Problem statement: Copy the lines below exactly, starting at the one with "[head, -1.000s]" and ending at the one with "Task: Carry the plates", and leave out any picture.

Data extracts:
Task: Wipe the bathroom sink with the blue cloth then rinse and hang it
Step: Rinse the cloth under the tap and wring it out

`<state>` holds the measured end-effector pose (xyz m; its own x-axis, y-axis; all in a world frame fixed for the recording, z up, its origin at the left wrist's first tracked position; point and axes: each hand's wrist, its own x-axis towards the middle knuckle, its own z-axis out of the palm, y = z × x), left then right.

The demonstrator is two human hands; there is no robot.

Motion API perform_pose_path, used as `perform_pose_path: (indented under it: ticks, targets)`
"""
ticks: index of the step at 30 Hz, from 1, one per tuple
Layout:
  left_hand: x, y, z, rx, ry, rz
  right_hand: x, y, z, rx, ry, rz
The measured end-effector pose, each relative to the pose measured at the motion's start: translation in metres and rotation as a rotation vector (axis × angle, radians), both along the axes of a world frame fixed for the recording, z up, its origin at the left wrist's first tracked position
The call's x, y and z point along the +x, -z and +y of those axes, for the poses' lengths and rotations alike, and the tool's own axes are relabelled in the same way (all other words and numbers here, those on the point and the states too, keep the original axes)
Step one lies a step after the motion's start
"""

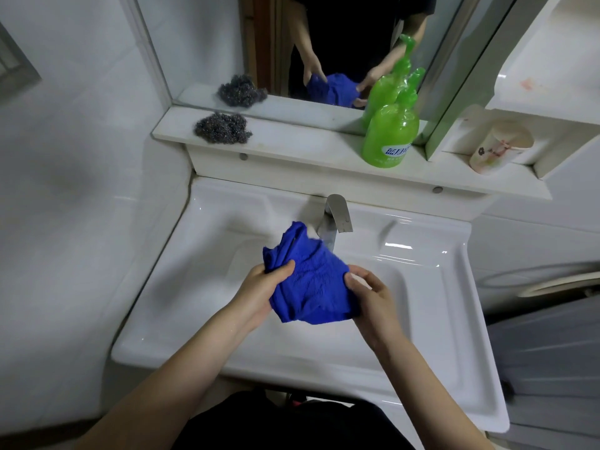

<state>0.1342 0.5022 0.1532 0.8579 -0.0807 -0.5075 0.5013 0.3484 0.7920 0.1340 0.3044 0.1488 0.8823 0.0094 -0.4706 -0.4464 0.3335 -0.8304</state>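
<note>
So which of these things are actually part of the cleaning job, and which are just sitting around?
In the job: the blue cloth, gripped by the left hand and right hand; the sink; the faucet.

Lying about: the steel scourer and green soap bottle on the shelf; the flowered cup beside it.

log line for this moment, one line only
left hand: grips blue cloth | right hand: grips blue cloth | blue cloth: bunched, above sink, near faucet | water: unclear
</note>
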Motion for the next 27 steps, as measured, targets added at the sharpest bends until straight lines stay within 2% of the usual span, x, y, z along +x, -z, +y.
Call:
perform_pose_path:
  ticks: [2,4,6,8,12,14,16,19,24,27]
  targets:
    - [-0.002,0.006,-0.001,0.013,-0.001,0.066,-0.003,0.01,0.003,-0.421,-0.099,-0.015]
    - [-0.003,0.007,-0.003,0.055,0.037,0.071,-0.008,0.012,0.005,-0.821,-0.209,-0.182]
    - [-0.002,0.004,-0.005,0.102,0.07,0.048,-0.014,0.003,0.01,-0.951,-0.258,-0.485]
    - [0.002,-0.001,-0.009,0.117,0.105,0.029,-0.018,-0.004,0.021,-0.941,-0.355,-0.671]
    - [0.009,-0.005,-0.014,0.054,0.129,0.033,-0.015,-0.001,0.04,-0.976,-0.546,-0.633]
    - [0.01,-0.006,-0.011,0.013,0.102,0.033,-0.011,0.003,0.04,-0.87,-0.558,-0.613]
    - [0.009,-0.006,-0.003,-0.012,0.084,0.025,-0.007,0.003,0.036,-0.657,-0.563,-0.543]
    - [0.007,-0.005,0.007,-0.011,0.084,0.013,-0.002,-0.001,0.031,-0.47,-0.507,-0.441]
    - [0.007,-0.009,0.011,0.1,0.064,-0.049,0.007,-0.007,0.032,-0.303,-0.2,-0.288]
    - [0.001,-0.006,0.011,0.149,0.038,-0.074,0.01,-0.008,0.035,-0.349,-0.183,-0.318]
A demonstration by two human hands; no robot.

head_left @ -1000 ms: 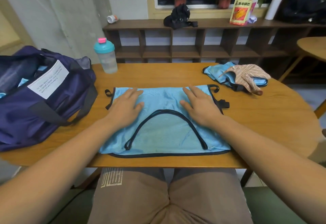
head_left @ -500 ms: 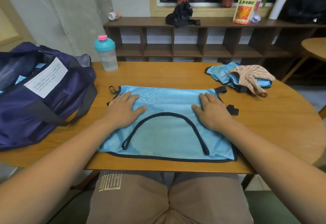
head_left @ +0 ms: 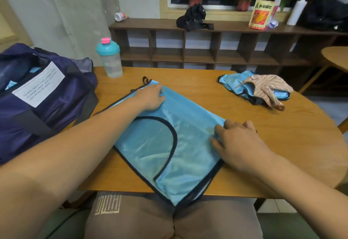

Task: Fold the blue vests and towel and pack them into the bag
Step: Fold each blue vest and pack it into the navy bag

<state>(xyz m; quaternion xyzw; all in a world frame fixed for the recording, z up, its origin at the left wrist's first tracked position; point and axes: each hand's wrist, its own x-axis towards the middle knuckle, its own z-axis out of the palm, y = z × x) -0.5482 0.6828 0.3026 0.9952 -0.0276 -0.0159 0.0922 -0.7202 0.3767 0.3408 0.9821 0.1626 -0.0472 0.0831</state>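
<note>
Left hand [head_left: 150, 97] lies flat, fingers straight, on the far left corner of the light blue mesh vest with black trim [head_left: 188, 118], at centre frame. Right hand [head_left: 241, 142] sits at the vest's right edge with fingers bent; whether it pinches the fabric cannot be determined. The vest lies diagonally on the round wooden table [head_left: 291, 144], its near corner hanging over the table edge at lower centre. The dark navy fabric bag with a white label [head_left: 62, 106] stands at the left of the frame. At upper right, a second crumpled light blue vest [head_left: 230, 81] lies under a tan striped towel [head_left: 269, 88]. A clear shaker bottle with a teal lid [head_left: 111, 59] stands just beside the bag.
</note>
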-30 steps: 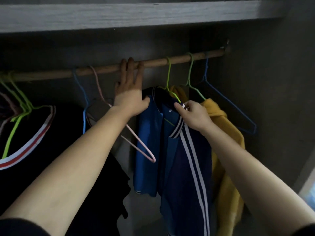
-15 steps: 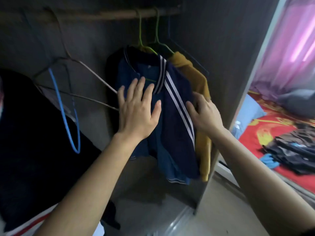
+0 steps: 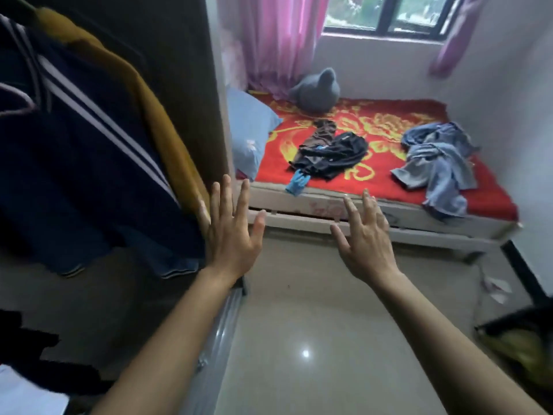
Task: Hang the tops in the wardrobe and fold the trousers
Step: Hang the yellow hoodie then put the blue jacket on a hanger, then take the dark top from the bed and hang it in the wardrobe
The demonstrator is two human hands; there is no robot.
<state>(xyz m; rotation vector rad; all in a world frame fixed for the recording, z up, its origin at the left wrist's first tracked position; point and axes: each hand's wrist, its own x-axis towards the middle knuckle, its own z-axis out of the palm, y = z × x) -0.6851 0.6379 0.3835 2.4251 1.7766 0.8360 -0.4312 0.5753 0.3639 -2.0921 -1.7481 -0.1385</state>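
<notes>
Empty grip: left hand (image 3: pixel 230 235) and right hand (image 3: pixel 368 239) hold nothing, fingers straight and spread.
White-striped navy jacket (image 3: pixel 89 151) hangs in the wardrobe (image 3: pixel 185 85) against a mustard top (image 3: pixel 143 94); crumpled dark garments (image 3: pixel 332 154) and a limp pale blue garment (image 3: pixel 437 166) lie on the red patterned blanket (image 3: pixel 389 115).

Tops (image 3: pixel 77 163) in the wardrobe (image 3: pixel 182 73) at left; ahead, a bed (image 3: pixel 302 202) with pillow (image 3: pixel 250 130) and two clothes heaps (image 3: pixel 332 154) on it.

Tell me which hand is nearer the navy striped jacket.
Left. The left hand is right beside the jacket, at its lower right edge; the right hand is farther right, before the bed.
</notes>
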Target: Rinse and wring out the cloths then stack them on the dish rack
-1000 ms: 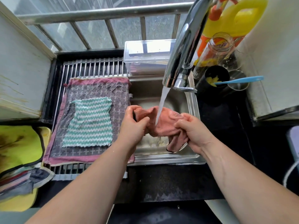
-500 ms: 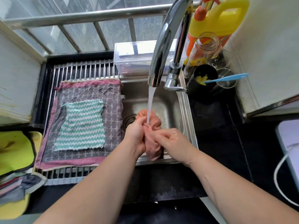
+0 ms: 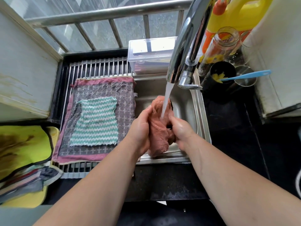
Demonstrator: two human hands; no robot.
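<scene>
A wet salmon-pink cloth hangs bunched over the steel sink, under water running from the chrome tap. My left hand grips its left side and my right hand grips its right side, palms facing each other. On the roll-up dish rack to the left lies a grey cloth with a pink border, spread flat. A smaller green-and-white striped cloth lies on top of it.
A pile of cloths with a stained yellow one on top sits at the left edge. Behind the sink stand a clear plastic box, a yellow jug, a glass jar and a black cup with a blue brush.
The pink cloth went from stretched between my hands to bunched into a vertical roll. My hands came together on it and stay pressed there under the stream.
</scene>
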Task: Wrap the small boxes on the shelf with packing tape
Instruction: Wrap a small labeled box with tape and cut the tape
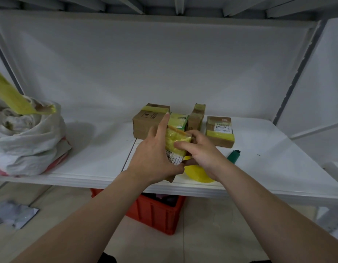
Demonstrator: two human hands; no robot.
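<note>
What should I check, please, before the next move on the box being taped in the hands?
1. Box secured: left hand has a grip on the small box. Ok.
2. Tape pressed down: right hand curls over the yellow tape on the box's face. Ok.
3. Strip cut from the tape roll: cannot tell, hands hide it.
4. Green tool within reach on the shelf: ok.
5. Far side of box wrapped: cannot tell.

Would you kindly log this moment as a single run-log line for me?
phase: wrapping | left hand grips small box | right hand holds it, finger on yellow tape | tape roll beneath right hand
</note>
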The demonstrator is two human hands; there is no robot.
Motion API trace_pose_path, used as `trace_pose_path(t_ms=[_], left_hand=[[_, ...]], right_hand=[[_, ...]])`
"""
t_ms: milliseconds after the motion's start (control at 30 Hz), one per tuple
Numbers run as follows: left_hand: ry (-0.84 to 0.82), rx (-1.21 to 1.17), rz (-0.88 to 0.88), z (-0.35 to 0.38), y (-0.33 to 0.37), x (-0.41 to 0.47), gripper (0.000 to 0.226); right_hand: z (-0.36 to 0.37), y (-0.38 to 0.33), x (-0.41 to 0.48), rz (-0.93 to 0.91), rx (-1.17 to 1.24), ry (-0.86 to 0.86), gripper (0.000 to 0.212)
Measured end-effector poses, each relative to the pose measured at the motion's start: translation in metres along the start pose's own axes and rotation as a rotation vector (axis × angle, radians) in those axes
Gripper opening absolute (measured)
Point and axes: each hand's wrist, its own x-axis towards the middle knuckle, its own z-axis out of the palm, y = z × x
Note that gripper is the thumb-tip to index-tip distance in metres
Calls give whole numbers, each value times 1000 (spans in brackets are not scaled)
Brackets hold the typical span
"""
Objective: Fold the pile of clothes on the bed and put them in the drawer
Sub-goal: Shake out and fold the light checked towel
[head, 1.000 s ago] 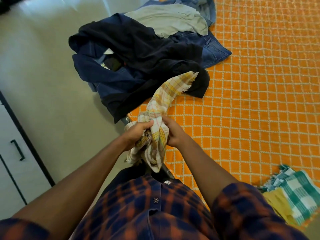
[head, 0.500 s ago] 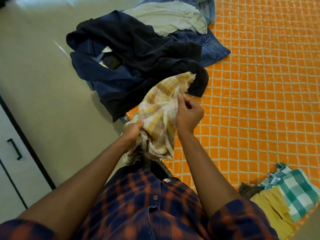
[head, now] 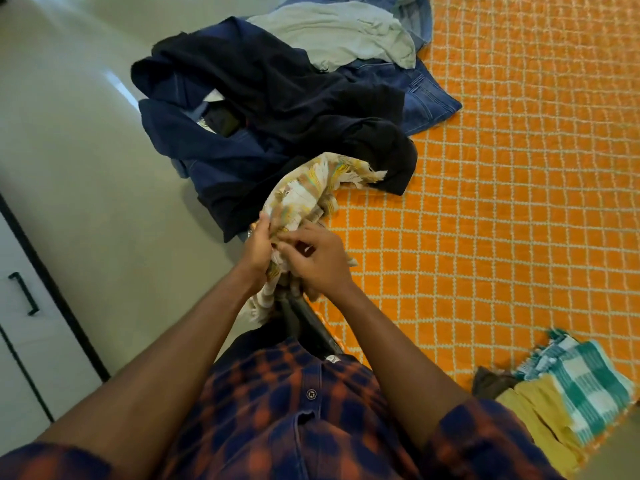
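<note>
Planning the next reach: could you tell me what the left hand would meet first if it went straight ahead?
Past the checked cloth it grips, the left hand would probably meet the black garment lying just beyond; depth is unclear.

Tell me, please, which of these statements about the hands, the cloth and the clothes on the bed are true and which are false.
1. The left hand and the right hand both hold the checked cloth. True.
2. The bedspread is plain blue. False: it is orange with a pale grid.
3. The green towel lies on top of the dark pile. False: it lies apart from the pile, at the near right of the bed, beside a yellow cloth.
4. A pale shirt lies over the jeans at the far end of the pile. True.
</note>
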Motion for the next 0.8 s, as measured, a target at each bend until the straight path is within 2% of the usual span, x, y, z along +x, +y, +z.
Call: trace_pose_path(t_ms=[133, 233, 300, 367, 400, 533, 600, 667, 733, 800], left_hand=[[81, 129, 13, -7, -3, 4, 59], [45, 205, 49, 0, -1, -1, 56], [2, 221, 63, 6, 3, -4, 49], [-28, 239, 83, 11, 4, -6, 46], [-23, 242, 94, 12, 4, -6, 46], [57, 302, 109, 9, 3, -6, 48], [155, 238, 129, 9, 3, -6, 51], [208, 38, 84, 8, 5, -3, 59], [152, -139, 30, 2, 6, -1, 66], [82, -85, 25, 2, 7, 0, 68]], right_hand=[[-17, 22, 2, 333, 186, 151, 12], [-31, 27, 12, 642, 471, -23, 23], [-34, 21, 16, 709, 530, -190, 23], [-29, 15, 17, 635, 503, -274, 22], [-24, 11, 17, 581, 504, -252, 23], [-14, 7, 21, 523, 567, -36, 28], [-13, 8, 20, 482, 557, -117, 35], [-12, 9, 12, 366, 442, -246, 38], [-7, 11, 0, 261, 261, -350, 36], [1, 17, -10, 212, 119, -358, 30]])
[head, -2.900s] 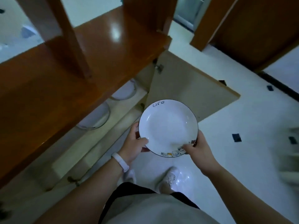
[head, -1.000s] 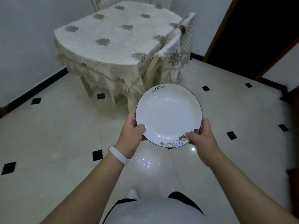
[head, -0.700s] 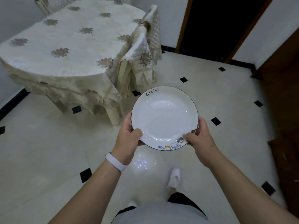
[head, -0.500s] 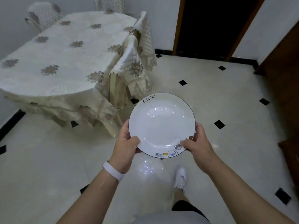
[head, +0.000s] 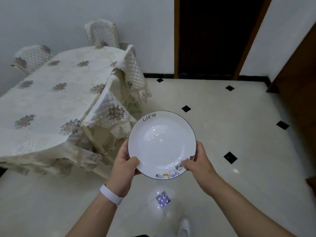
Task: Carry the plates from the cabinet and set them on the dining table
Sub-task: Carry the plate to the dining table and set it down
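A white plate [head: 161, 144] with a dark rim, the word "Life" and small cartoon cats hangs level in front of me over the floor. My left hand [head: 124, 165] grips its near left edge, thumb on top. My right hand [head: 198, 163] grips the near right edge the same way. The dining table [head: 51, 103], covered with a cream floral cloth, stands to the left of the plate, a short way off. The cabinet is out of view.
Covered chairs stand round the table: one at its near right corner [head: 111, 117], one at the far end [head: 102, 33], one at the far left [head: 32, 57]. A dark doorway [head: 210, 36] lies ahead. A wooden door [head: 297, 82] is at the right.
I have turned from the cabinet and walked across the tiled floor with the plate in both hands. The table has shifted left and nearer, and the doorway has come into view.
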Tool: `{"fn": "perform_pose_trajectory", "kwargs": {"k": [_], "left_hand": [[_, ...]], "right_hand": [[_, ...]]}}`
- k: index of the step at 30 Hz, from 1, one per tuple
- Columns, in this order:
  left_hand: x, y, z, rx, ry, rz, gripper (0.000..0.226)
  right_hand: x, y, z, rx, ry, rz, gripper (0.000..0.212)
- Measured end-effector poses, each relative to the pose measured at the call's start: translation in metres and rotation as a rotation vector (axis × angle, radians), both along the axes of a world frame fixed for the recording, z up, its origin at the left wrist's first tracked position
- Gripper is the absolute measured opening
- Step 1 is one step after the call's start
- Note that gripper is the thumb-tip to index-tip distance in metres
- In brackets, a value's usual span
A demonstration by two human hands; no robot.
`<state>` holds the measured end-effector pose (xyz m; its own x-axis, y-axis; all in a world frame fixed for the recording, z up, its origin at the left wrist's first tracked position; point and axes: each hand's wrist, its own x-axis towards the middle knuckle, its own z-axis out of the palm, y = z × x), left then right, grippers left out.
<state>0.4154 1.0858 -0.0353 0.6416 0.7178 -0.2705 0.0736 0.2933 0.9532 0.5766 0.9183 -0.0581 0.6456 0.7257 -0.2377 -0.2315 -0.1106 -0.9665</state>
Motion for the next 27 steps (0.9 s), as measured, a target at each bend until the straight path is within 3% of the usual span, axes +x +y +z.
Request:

Exercise result:
[head, -1.000s] 
[head, -0.700s] 
[head, -0.500s] 
[head, +0.000s] 
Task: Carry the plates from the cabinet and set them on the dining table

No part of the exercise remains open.